There were 391 housing units and 368 households, out of which 26.6% had children under the age of 18 living with them, 46.5% were married couples living together, 14.9% had a female householder with no husband present, and 33.7% were non-families. 30.2% of all households were made up of individuals, and 9.3% had someone living alone who was 65 years of age or older. The average household size was 2.35 people, and the average family size was 2.88 people.

The age distribution was 20.2% under the age of 18, 9.2% from 18 to 24, 24.2% from 25 to 44, 30.9% from 45 to 64, and 15.5% who were 65 years of age or older. The median age was 43.3 years old.

According to the 2015 American Community Survey, the median income for a household in the borough was $46,103, and the median income for a family was $53,750. Among full-time, year-round workers, males had a median income of $45,526 versus $33,675 for females. About 13.6% of families and 16.6% of the population had annual incomes below the poverty line.

Historical population
| Census | Pop. | Note | %± |
| 1870 | 888 |  | — |
| 1880 | 918 |  | 3.4% |
| 1890 | 966 |  | 5.2% |
| 1900 | 930 |  | −3.7% |
| 1910 | 1,157 |  | 24.4% |
| 1920 | 1,349 |  | 16.6% |
| 1930 | 1,181 |  | −12.5% |
| 1940 | 1,126 |  | −4.7% |
| 1950 | 1,217 |  | 8.1% |
| 1960 | 1,301 |  | 6.9% |
| 1970 | 1,293 |  | −0.6% |
| 1980 | 1,064 |  | −17.7% |
| 1990 | 982 |  | −7.7% |
| 2000 | 929 |  | −5.4% |
| 2010 | 863 |  | −7.1% |
| 2020 | 818 |  | −5.2% |
| 2021 (est.) | 809 | Decrease | −1.1% |
Sources:

===Political affiliation===
West Middlesex has supported Republican politicians by comfortable margins in recent years. The town is presently represented by Republican Mike Kelly in the House of Representatives, and voted for GOP incumbent Donald Trump in the 2020 presidential election by a 30 percentage point margin as opposed to Democratic challenger Joe Biden.

==Education==
The West Middlesex Area School District serves the borough of West Middlesex and its two neighboring townships, Shenango Township and Lackawannock Township. The school district serves students in grades K-12, and it also offers Head Start preschool.

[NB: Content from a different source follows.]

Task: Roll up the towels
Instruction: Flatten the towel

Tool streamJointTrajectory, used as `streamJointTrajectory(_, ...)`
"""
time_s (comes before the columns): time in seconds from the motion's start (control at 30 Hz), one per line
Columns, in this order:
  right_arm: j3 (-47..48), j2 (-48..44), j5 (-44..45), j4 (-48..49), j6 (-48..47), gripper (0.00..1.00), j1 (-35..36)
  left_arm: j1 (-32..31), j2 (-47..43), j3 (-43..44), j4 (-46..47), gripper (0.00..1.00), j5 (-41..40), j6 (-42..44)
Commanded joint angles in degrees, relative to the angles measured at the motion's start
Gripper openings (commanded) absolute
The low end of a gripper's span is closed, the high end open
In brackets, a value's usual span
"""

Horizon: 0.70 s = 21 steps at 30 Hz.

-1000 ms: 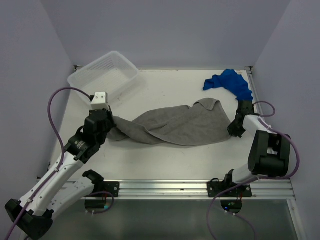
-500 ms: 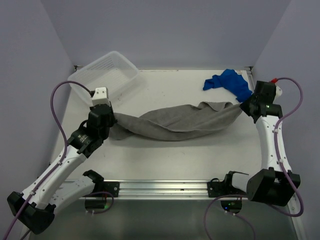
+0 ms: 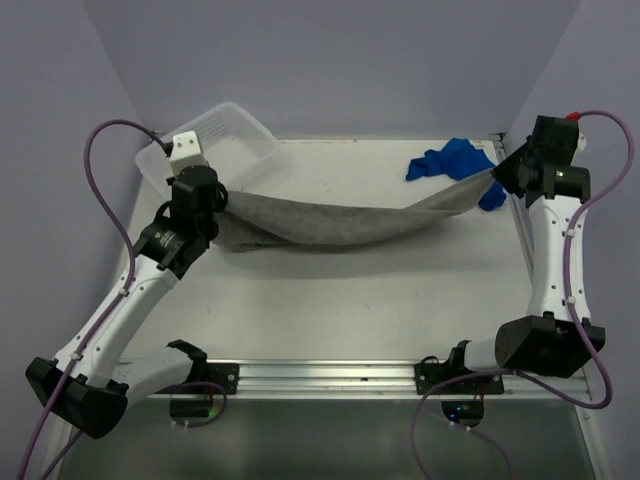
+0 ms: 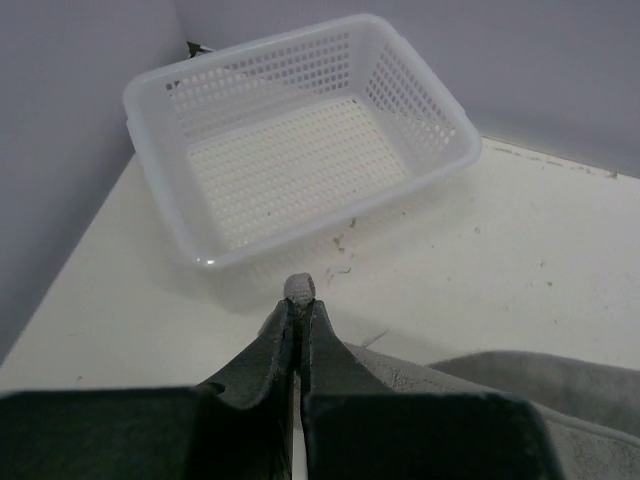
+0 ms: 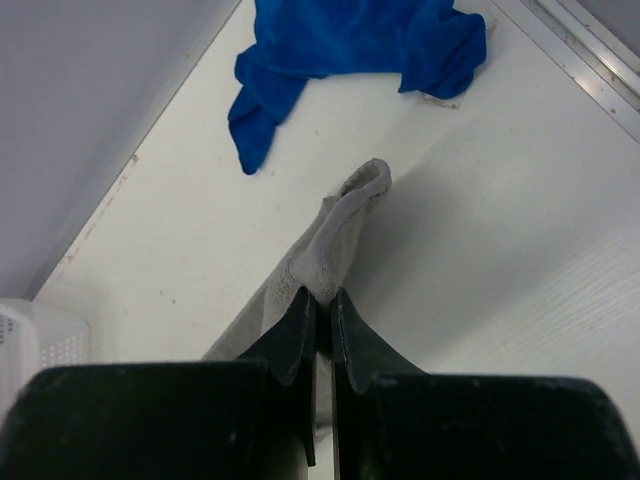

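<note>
Soft plain grey cloth towel (image 3: pixel 340 215) was strung across the middle of the top view between both arms, sagging mid-span over the white table (image 3: pixel 350 300). Left gripper (image 4: pixel 300 305) was pinched on its left end, just in front of the translucent white perforated plastic basket (image 4: pixel 340 212) at upper left. Right gripper (image 5: pixel 322 300) was clamped on the towel's right end, at upper right. Crumpled bright royal blue cloth towel (image 3: pixel 455 163) lay at the table's back right, near the right gripper
</note>
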Motion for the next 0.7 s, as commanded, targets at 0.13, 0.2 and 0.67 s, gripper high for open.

Historically, West Middlesex has served students since shortly after the town was platted. A small frame house was built in 1837 for school sessions and church services, and in 1855, it was replaced by a two-story building: the first story for education, and the second story for worship. A three-story brick union schoolhouse was built in 1868.

==Transportation==
West Middlesex is the location of the northwestern terminus of Interstate 376, which gives West Middlesex a direct highway connection to Pittsburgh as well as its primary airport. West Middlesex also lies directly on the path of Interstate 80, itself running cross-country between the New York metropolitan area and San Francisco Bay Area, and is accessible to downtown West Middlesex via I-376. The junction of I-80 and I-376 is also the southern terminus of Pennsylvania Route 760, which continues north into Mercer County. West Middlesex's downtown area is centered at the intersection of Pennsylvania State Routes 18 and 318.

No public transportation nor rail lines exist within West Middlesex; the closest bus stops to West Middlesex are in New Wilmington.

West Middlesex is the home of an eponymous airport, though it exclusively serves general aviation and has no regularly scheduled commercial flights. The closest airports with regularly scheduled commercial service are Youngstown–Warren Regional Airport and Pittsburgh International Airport.

==Notable people==
- Alfred M. Landon, former Governor of Kansas and Republican presidential candidate.
- R. J. Bowers, former professional football player.